Jim Harbaugh was nothing more to me than a football coach who turned the 49ers around, led them to consecutive NFC Championship games. While members of the media who try to deal with him do nothing but complain about his bullying, all I really thought about was that the Niners started winning again when Harbaugh showed up.

The 49ers led the Falcons 28-24 with 3 minutes, 53 seconds in the fourth quarter Sunday. It was third down-and-2. Matt Ryan spotted Harry Douglas in man coverage down the right sideline. Then, 49ers’ defender Carlos Rogers lost his footing and Douglas appeared ready to catch pass and score a go-ahead touchdown.

Ryan lofted a pass toward Douglas, who was so open …. soooooooooo open. Ryan didn’t throw the pass out in front of his receiver, though. Douglas had to stutter-step and make the catch awkwardly, as he fell to the turf. He seemed to secure the ball with his hands, before it somehow moved to his chest then to his stomach before, as God alone was my witness, I swear still that the ball fell to the ground.

My reactions, in order, were:

Oh, *&^^!!” when Rogers fell down and a touchdown appeared certain.

“Oh, yes!” when I realized Ryan underthrew slightly and forced Douglas to make that acrobatic catch that would prevented a TD.

“He trapped it!”when I saw that Douglas trapped the ball.

Watching with my entire family, including my older sons who know cheer aloud in the living room and exchange high-fives like every Joe and Jerry SuperFan, I didn’t make a sound. It’s not my style when I’m just a guy with a couple bucks bet on a big game.

When I played ball, coached it and sat through those insufferably close games that often seem and seemed to be in the hands of my sons … I thought winning was a matter of life and death. Legendary NFL head coach George Allen once said that “Everytime you lose, you die a little bit.” I agree.

When things clearly didn’t go my way, particularly a judgment call or a rules interpretation, all I cared about was that my teams and I had spent hours (my sons and I spent years) preparing to win in big moments and nobody was going to steal a win without hearing about it. Got a problem? Too bad.

Jim Harbaugh’s insanely angry reaction to the Douglas call is what I want from the guy coaching the team I’m rooting for because it’s the reaction I would have, maybe even today if my youngest son got jobbed pitching in a big baseball game. (Go ahead. Click the link. Harbaugh’s reaction is embedded there.)

I fell for Harbaugh because he doesn’t care about anything but his players, his plan and winning. He is not of the generation of adults (many of whom have taken over major roles in the media) who believe that winning isn’t everything. Don’t tell Harbaugh that trying really hard and accepting the outcome is the goal in any game. And, don’t tell him that winners don’t make the rules in society.

We play to win the games. And, when you devote your life to getting to the Super Bowl and you think it’s been snatched from you by a muffed call, you’re not human if you sigh, adjust your headset and check the scoreboard for down and distance. (You are, however, an NFL coach not named Harbaugh.)
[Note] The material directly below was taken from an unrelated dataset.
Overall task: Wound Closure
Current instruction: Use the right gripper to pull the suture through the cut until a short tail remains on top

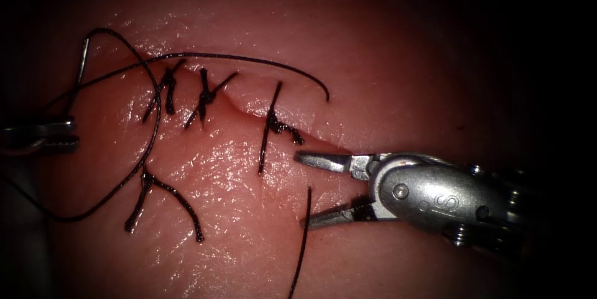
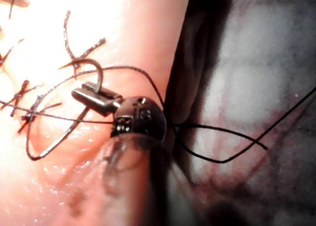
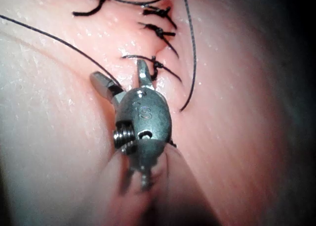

Society has tried to teach us that the outcome of the game doesn’t really matter that match. Be cool. Calm. Win and lose with grace. Set a good example. I disagree with all that and when I saw Harbaugh’s reaction I realized he’s a coach after my own heart.

If you were sipping a beverage and snacking on chips and salsa on Sunday, you have no idea how Harbaugh could get that upset. If you’ve spent days, weeks and years with teammates or coaching players with whom you’ve built relationships, you couldn’t understand how a coach could react any other way.

Well, I couldn’t understand how a coach could’ve reacted any other way because I would’ve reacted that way. I have reacted that way.

Harbaugh’s reaction, and his ability to coach football teams to championships, won me over Sunday. I know that if I met him and had to interview him for a story he would bully me and treat me with disdain. If his relationship with me or any other media guy ever has anything to do with winning, let me know.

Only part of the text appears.